Internet: Can we do without it ?

God moves in mysterious ways; so does the Internet,  I would say.  I  type something here, and it shows up on someone’s desktop or iPad elsewhere, at times, baffling the recepient.
I was baffled to see a mail in my Inbox the other day,  from Air India, sending me an e-ticket to Chicago, for a flight I hadn’t booked. In fact, I have no travel plan in the coming months.

it was a mistake. And, I hope Mr Kuppuswamy, for whom the mail was meant, has got his flight ticket. Such is life  in our digitized world.  Danny Hillis,  computer researcher and scientist at MIT,  says the unfathomable dimension that the Internet has assumed in recent decades made us increasingly vulnerable to mistakes. He refers to an Internet mistake that happened in April last year, when, for a few hours a lot of the Internet traffic, including online messages between US military installations, was getting re-routed through China. China telecom said it was accidental.  And the fault was rectified as soon as they detected it.

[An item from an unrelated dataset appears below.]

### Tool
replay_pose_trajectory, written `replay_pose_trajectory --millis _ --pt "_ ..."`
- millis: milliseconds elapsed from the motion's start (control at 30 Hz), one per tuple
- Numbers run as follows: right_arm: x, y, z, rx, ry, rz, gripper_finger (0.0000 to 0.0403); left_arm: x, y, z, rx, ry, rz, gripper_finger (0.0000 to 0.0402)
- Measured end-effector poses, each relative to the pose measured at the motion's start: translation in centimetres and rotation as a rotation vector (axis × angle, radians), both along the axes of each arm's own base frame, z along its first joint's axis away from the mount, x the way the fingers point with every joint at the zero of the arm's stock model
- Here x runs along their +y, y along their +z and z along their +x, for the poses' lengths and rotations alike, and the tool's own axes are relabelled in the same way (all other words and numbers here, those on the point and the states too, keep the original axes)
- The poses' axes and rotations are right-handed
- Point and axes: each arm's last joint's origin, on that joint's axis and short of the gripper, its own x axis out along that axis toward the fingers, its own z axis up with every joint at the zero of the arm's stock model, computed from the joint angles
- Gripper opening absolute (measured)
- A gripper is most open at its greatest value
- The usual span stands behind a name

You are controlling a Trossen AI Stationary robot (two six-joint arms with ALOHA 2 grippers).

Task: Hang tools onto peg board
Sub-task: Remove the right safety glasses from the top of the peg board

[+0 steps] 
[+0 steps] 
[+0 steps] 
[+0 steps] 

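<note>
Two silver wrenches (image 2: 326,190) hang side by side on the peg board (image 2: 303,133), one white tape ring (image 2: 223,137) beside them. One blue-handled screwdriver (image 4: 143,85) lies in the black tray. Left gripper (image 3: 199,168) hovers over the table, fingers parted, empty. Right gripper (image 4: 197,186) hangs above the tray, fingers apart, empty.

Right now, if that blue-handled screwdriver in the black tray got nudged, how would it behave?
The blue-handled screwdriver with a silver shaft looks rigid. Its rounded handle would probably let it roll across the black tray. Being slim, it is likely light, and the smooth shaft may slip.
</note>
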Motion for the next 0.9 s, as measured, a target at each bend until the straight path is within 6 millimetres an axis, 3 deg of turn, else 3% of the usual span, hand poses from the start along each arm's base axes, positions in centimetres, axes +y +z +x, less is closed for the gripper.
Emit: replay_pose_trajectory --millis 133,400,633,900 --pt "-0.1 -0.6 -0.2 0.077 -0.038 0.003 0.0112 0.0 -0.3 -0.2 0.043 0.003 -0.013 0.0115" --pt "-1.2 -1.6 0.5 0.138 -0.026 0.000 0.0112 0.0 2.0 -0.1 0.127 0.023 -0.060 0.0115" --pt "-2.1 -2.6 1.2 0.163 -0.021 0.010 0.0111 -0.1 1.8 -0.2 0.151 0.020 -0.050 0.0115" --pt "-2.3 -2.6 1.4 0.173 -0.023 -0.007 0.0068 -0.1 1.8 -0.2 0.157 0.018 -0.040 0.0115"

This example highlights  how vulnerable the Internet system is to a cyber attack. Dr Hillis raises another possibility – what, if the world wide Internet were to crash. It’s a possibility that hadn’t occurred to me till I heard Dr Hillis on TED Talk. Internet has become so much a part of life, for so many, that a world without the Net would be unimaginable. In our chip-embedded world there is hardly any aspect of one’s life that remains untouched by the Internet technology. Internet today is being used in far too many different ways than what people in the 80s could have imagined. Billions of Internet users, virtually  enslaved to digital trappings, face consequences of mistakes – unintended or deliberate –  made by someone, somewhere  else, anywhere in the world.

Dr. Hills cited an instance where all aircraft to the west of Mississippi  got grounded because a single routing card in Salt Lake city had a bug in it. Nearer home, in Chennai recently, several incoming flights were diverted to Hyderabad, Bangalore and elsewhere because of a minor fire affecting a computer system at ATC tower. The wired world is getting increasingly worried about cyber mishaps. We don’t even know of the scale and scope of the impact that a cyber disaster could cause.

Danny Hillis Proposition 1 –  the Internet, as we know it, could crash,  bringing the world to a standstill.

Proposition 2 – we need a Plan B –  a clear back-up system that is independent of the Internet, made out of completely different sets of building blocks. How Dr Hillis would go about it is something I can’t understand.

What I do understand is,  that his Plan B idea sounds a note of caution to the digitally developing India. While digitizing land records, treasury payments, of pension, relief, and issue of varied documents and entitlement certificates  the govt. would do well to retain,  as a back-up, the traditional transactional mode. This would help minimize impact on the vulnerable sections in the event of a digital conk-out . Irony is, people who are not Internet users have their lives affected by an accident or cyber attack in the digitized world.